By: Patricia Olivares

 

Within the framework of World Toilet Day, Julio César Díaz Gómez, coordinator of the Los Altos de Chiapas region, talks about dry toilets as one of the eco-techniques implemented in communities to improve people’s quality of life.

 

This year, the theme is “Make the invisible resource visible”, because emphasis is placed on the effects of the sanitation crisis on groundwater, which represents 99% of all fresh liquid water on the planet (UN Water 2022). A problem that seems invisible because it happens underground and in the most poor communities, but which affects the supply of drinking water, sanitation systems, agriculture, industry and ecosystems.

 

Amextra promotes the development of ecotechnologies and their applications, ecotechnologies in highly marginalized urban and rural communities, to provide sustainable alternatives at home and in everyday life.

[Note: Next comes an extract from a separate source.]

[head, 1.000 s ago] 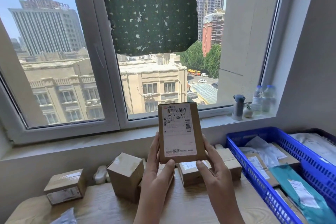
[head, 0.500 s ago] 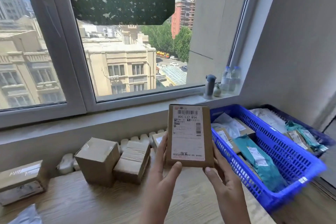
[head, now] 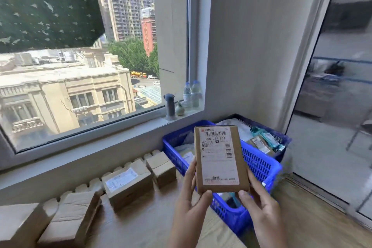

Because its use leads to an improvement in people’s health, there is adequate waste management and limits human impact on the environment, because it is also appropriate according to the context, as Julio César comments:

 

“The dry toilet is an eco-technology appropriate to the communities to the community context, provides a service for basic sanitation and contributes to improve health and the environment. Eco-technologies are environmentally friendly technologies, they are prototypes or projects that come to cover basic needs of communities such as stoves, dry toilets and biofilters”.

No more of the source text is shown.